Julia Spencer-Fleming’s HID FROM OUR EYES 

The tri-part plot reminds me of a three-ring circus, or perhaps Flora Joy’s Trispective: the 3-n-1 Quilt, in which the picture changes with a change in viewer’s position.  I did have to remind myself which plot was which, but dates and clear writing helped.  At the end, I slapped my forehead with an “I should have seen that” reaction, clues there but not obvious, just as I like them.  

Besides the triple murders, decades apart, there are other issues to complicate life.  Caring for baby makes it hard to schedule work obligations, and the doctor suggests that the erratic routine and stress might be upsetting baby Ethan.  Perhaps the new intern, who brings her own problems, can help lighten Clare’s schedule?  In addition, the town is dealing with a proposal to eliminate the local police department, and there is pressure from wealthy, powerful persons to replace Russ as Chief, (just another example of the way the rich and powerful treat others as less important, disposable). Kevin’s back, bringing a new set of problems and a lawsuit from Hadley’s vicious ex. Most delightful, we get to see Margy as more than just Russ’s firebrand mother.

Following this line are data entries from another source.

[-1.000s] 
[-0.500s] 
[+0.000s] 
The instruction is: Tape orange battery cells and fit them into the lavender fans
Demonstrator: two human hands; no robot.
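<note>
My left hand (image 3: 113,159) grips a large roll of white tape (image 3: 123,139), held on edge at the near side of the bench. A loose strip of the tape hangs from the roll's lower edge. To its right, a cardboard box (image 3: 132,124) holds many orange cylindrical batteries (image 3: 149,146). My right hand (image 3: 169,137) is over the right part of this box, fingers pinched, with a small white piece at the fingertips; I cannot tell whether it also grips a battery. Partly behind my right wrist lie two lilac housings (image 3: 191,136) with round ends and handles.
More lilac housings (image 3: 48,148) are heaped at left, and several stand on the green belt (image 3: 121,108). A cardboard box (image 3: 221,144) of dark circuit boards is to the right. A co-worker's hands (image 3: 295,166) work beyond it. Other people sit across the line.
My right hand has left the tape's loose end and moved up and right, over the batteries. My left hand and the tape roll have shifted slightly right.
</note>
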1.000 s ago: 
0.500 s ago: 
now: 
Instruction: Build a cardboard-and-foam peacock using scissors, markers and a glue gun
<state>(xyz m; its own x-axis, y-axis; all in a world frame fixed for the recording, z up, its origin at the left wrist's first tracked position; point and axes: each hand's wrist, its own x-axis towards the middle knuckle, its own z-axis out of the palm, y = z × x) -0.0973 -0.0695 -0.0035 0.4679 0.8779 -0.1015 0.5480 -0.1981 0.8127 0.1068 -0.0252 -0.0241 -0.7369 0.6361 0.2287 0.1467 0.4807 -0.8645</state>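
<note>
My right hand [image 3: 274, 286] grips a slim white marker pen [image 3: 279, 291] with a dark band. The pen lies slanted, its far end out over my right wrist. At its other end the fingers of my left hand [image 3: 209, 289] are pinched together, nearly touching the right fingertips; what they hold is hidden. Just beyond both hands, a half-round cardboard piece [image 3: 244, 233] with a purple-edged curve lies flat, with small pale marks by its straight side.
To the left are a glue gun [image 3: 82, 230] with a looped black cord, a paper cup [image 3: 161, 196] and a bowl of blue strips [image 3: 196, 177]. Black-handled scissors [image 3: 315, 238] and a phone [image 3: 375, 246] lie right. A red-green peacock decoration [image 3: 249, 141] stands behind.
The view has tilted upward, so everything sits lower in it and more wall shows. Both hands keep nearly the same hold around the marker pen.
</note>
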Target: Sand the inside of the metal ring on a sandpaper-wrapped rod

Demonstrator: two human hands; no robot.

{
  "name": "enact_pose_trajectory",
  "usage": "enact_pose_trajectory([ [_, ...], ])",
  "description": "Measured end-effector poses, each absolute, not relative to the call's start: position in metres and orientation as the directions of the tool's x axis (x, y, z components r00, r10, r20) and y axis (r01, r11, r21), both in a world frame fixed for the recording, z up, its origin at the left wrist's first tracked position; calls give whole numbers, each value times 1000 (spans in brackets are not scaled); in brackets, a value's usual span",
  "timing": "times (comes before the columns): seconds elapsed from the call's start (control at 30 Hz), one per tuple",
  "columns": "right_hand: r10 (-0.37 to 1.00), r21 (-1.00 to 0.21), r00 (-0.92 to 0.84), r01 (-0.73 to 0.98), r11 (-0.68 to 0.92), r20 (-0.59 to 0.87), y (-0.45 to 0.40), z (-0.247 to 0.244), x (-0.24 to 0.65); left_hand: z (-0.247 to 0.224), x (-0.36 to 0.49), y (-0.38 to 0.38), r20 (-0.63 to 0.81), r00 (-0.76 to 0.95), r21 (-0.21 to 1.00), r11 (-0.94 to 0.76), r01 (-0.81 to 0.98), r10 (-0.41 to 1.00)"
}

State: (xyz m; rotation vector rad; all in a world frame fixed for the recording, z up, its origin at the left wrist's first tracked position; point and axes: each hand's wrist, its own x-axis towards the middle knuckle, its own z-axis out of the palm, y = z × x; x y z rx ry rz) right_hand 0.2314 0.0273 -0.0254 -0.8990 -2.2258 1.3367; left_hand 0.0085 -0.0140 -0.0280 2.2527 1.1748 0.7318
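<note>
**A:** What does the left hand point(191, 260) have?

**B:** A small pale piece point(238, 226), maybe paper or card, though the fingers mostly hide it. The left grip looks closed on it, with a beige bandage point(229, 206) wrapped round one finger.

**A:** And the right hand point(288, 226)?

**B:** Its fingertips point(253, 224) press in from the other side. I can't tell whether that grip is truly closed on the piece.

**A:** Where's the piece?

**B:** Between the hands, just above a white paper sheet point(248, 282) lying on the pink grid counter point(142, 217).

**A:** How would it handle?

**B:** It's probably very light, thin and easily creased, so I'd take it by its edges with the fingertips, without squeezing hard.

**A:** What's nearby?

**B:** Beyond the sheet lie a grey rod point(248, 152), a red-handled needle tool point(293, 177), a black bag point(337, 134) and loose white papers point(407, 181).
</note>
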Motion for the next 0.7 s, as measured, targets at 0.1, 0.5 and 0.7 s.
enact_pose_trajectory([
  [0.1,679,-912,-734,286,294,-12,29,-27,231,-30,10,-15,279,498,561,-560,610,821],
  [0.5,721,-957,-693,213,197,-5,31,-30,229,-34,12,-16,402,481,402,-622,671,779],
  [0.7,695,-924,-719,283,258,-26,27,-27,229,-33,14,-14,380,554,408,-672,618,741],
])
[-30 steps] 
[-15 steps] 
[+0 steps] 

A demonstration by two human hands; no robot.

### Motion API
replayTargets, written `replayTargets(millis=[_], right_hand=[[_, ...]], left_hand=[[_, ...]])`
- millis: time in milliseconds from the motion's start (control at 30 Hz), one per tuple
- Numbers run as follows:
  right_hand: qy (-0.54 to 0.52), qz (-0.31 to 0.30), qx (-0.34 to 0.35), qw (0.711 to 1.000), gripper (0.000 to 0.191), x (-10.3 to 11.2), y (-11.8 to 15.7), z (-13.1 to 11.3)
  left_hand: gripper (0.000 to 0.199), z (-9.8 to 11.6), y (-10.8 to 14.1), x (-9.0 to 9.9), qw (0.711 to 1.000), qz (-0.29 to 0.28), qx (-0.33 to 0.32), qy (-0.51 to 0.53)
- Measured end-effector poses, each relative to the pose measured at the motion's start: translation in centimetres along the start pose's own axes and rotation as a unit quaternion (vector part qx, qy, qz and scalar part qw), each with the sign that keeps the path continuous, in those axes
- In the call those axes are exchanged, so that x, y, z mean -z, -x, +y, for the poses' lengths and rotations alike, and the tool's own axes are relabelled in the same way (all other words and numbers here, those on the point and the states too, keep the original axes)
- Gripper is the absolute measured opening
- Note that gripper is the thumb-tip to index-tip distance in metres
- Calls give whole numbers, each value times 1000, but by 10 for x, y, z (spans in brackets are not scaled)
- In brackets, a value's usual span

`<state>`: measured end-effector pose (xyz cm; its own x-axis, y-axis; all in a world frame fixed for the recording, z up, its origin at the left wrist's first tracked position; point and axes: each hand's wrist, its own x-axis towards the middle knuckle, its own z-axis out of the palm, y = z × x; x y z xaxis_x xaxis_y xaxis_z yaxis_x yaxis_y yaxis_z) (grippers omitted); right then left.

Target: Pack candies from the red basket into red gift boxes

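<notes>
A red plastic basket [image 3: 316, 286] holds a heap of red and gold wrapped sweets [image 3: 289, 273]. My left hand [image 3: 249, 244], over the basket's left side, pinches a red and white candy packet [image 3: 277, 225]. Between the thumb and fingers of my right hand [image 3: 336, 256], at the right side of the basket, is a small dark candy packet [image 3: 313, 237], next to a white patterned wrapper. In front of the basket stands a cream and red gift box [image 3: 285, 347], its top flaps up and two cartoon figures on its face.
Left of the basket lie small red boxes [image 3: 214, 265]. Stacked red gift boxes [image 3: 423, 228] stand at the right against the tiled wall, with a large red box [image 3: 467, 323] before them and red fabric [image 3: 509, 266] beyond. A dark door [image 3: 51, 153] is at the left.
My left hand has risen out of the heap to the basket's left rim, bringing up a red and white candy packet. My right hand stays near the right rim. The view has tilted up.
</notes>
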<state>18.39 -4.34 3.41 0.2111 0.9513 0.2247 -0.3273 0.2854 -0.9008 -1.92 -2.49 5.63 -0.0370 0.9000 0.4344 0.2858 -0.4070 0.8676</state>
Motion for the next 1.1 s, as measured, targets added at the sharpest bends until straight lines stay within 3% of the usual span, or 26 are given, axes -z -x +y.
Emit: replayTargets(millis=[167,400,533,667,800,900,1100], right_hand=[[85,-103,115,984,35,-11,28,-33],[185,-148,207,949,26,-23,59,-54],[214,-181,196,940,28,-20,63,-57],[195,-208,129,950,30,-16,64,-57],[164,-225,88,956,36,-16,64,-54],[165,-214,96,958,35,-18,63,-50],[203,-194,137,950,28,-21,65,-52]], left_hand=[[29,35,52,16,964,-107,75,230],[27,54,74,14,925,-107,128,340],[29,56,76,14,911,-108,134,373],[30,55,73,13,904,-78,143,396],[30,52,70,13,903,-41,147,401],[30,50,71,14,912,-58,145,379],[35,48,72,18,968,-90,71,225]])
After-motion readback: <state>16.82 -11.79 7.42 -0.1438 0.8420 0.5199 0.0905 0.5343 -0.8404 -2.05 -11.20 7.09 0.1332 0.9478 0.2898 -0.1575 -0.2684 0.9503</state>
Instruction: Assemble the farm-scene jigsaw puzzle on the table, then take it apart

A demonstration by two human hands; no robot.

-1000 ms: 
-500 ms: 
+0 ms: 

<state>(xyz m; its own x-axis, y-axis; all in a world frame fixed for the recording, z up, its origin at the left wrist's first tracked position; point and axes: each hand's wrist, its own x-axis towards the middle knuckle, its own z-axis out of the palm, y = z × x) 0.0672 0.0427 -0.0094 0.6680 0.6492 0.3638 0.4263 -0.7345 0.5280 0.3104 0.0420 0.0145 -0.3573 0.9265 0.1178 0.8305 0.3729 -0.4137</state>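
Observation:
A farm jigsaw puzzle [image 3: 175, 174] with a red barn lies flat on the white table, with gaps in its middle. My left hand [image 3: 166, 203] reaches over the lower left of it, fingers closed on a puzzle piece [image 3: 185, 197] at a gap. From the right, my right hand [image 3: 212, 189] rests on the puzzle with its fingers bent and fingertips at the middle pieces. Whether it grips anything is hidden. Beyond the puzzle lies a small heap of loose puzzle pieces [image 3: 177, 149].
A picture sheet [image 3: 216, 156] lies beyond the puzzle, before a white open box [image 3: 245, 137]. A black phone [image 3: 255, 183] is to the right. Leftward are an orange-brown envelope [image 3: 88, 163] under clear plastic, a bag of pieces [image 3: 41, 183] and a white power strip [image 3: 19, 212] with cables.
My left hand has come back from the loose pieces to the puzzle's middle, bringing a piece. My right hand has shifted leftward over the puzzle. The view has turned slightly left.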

I love the twisty plot, the interactions of caring characters, the descriptions (I almost felt summer’s heat despite the cold and snow here in the “real” world).  I do not love cliffhanger endings.  If you don’t either, save the Epilogue to read when the next book comes out . . . already anticipating that happy event. 

 

Homicidal Holidays

Holiday . . . Cheer?  From Groundhog’s Day to Christmas, there are multiple ways to go astray, make trouble, get in trouble, and face justice.  I enjoyed reading favorite authors’ work and meeting new ones.  I confess to a special liking for the four-legged accomplices, cat, groundhog, tamandua, even the occasional toad.

 

BEATING ABOUT THE BUSH  by M. C. Beaton

I thoroughly enjoyed this adventure with Agatha Raisin and associates.  Agatha may have been upstaged by Wizz-Wazz the brave, loyal, cranky, smelly donkey, but in true Agatha fashion, she makes the best of every opportunity.  There are mysteries to solve, and mistreated people (and donkey) to stand up for, and an environment to protect.  Electric cars are only as good as their batteries, and a longer-lasting one would increase range of car, but something is amiss. Agatha is called in to project the factory from industrial espionage and sabotage, but all is not as it seems. Agatha, AKA the donkey lady puts all her skills to work in the “Wizz-Wazz is innocent!” campaign.  How could she not?  The adorable, cranky donkey clearly loves and trusts Agatha — kindred spirits?  This is one of my favorites in this series, #30, but you don’t have to read in order.